Kudos to my landsemann David S. Farkas on his fascinating and well-presented “Of Fish & Fishermen: An Unknown Christian Reference in the Talmud.”
I would add the following: In presenting the difficulty with the text of Sanhedrin 107b – that Jesus erected a brick and worshiped it – Farkas notes that “No tradition has come down to us that bricks were a particular mode of worship among the early Christians, or indeed, among any group in antiquity” (63). It should be noted that TB Avodah Zarah (46a and 53b) discusses at length this very phenomenon of erecting a brick and worshiping it, which would indicate that such a practice did exist – at least in the first generation of Babylonian Amaraim who discuss the issue there. Unless one assumes a strange coincidence, this would indicate that our version of Sanhedrin is correct. (Unless, perhaps, a copyist couldn’t understand why Jesus would string a fish and worship it – and so he assumed, based on the above sugyos, that it should really read “a brick”!)

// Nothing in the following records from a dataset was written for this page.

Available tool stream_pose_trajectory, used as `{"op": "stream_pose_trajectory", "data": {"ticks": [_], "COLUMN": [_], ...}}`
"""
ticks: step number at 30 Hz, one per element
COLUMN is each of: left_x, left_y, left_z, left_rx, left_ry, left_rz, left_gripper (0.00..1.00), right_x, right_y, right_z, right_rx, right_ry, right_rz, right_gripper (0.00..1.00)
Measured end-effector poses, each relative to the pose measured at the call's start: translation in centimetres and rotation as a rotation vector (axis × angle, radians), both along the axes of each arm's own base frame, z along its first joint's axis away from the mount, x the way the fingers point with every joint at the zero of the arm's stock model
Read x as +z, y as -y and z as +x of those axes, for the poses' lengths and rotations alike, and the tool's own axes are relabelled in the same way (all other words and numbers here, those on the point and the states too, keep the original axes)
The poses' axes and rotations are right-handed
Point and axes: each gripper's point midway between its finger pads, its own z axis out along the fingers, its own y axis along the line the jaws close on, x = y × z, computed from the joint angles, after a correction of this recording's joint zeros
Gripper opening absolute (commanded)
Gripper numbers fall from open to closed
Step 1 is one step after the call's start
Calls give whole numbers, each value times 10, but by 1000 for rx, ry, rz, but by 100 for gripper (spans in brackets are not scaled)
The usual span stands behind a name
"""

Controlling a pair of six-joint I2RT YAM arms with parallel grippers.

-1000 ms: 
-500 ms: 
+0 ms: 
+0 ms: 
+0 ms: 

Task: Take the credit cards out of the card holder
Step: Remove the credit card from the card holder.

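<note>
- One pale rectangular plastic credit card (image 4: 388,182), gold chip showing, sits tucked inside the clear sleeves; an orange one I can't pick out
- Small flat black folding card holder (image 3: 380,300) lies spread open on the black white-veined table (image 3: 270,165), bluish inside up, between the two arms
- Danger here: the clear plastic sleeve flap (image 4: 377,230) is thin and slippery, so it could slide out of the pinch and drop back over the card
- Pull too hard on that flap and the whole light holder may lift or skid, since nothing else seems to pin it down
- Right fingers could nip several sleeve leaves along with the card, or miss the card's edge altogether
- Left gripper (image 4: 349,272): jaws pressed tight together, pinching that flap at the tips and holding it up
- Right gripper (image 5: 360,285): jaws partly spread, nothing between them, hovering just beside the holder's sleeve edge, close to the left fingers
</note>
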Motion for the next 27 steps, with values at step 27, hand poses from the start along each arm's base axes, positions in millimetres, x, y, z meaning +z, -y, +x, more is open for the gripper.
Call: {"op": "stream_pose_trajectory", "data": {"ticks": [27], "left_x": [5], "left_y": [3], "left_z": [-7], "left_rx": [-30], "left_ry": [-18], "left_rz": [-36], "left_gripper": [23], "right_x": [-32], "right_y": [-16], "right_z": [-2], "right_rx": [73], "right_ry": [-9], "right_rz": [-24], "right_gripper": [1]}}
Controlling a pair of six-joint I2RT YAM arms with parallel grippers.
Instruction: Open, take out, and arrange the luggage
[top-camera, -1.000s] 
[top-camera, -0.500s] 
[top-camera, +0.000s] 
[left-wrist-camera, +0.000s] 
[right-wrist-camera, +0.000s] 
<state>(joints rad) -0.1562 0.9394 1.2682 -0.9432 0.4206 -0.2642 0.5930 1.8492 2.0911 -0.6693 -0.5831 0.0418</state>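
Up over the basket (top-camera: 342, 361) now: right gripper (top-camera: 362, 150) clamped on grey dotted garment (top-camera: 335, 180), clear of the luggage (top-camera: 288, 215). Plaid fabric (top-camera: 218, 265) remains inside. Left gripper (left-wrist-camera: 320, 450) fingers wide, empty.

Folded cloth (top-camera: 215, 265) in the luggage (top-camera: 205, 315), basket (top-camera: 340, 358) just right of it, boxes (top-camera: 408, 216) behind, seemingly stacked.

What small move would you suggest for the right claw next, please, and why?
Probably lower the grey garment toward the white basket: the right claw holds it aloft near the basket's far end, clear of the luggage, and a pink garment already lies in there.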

As to why Jesus would erect a brick and worship it: The gist of the passage would strike me as saying that in the throes of his rejection from his rebbe, Jesus felt compelled to make an immediate and total break with Judaism – hence the severest sin of idolatry. A brick is a common object found lying around and may have been the first item he came upon. It’s also easy to confer upon it the halakhic status of an idol, by simply erecting it for that purpose, as discussed in the above sugyos, which Jesus may well have been familiar with.
All of this has no real bearing upon the primary contribution of Farkas’ article – the resolution of the Mishnah Beitzah, as the significance of the fish in early Christianity is independently established. It remains an excellent example of how good research and creative thinking can expand our understanding of Hazal.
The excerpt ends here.